Sunday, February 2, 2014

Yes, it is perfect now :)

I continued the research, though I was quite happy with the results.

There were still false positives, not so many, but some.

I wanted to check if the false positives were caused by the initial re-size of the image. So, to accomplish this I changed the initial image re-sizing factor by setting it to 128x128 pixels instead of 32x32. I started the computing and ... well the dots that indicated progress actually indicated no progress. Another wall to hit your head.

I made a compromise and aimed for 64x64. Even so the calculation was slow but I let it crunch.

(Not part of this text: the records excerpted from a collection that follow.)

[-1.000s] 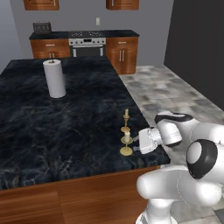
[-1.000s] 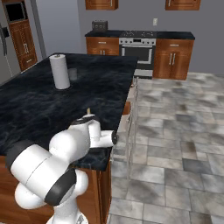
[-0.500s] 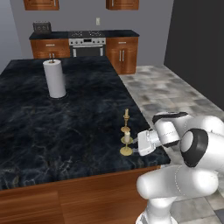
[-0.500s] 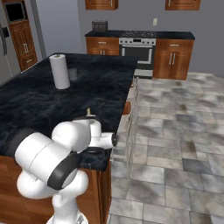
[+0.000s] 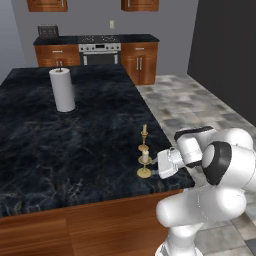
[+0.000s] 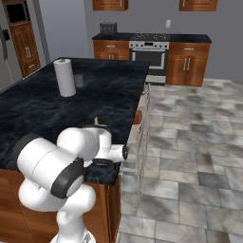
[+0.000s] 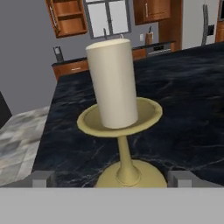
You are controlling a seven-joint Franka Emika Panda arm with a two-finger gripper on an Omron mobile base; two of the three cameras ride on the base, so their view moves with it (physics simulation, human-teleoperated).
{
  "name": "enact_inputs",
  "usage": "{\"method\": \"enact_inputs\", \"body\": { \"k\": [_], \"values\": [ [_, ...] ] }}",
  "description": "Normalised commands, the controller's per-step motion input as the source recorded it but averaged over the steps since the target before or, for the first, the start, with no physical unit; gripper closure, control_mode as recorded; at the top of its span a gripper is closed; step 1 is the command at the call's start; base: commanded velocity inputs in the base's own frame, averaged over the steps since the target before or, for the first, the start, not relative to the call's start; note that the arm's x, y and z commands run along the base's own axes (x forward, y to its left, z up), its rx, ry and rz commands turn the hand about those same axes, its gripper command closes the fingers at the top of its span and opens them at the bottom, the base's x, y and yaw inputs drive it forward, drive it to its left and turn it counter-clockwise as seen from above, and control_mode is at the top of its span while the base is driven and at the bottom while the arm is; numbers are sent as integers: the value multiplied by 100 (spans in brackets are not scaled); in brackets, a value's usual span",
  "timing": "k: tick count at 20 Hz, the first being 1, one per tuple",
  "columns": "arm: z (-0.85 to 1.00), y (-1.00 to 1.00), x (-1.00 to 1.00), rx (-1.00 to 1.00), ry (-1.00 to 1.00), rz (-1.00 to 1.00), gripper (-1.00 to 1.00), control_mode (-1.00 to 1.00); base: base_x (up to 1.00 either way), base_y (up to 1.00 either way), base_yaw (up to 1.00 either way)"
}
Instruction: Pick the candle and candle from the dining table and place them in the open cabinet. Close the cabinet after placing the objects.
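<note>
Two candles stand near the right edge of the tabletop (image 5: 60,145), well apart from the paper-towel roll (image 5: 62,90). Measured from that roll, both sit far toward the robot and to the right. The thick candle (image 5: 145,158) on its wide brass dish is the nearer one, and the thin candle (image 5: 144,131) stands just behind it.

In the last second the arm has swung its elbow lower and closer in, while the tool (image 5: 158,166) stayed just beside the thick candle. The candles and the roll have not moved. In the hand view the thick candle stands big and upright, right between the two finger tips (image 7: 42,178). The tool is spread wide and holds nothing.

So the robot seems lined up for its first pick. No candle is in the cabinet (image 7: 66,16) yet.
</note>
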Motion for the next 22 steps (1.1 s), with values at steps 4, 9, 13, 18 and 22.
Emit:
{"method": "enact_inputs", "body": {
  "k": [4, 9, 13, 18, 22],
  "values": [
    [0, 4, 7, 0, 0, 0, -100, -100, 0, 0, 0],
    [0, 9, 12, 0, 1, 0, -100, -100, 0, 0, 0],
    [-4, 11, 10, 0, 0, 0, -100, -100, 0, 0, 0],
    [-8, 8, 12, 0, 0, 0, -100, -100, 0, 0, 0],
    [-13, 1, 14, 0, 0, 0, -100, -100, 0, 0, 0]
  ]
}}
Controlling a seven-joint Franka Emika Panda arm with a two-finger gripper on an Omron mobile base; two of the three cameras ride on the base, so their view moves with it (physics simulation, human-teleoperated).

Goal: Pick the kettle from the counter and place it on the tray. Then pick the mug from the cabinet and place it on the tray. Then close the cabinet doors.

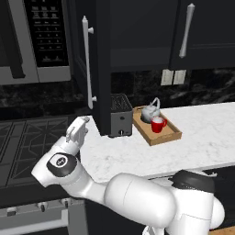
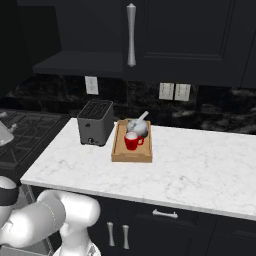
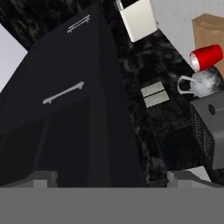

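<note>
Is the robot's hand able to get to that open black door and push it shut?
Probably yes. The gripper hangs with open jaws just left of the open cabinet door, and nothing sits between them. The toaster stands on the door's other side.

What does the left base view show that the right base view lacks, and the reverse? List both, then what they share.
Left base view: the microwave at upper left, and an open cabinet door swung out towards the camera, its bar handle facing left.

Right base view: the open cabinet's dark shelf, a wall outlet above the toaster, and the drawer handle below the counter.

Both: the kettle and red mug on the wooden tray, the toaster beside it, and the marble counter.
</note>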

Meanwhile I decided, it's time to bite the bullet. From Google I found a library of fast DCT (as a part of Fast Fourier transform library). And now, me dear readers, I have to confess that I went over the board and constructed the hashing algorithm in C (I have been programming C, but not for ages and had forgotten some if not most of it) instead of PHP. Sorry for that.

After some fighting I got it working. The fast DCT algorithm from the library runs probably n log n (n being the number of pixels along one side of the re-sized image) instead of the n4 of the initial straight-forward algorithm and the speed is from other galaxy compared with PHP. (My PHP implementation was struggling on about 16k images (after about 24 hours)when my C program started and the C missile by-passed it in a few moments. Quietly I pressed Ctrl+C on on PHP screen, sighed and closed the screen.

It still took some hours to go through the database - but I am happy to inform you that the results are spectacular, if not stellar!

With my 428k+ images I haven't yet found any false positives. Not one. Zero. None. Ninguno. And it found really many more images that were similar as compared with the earlier (32 x 32-bit initial size) images that I had more or less pruned away.

So, my code does the same steps as earlier one, but instead of 32 x 32 bits original-resize it re-sizes the initial image to 128 x 128. Then it calculates the DCT and reorganizes the bits just like I told earlier. And it finds just similar images and I'd think that it finds at least most of them. Image after image.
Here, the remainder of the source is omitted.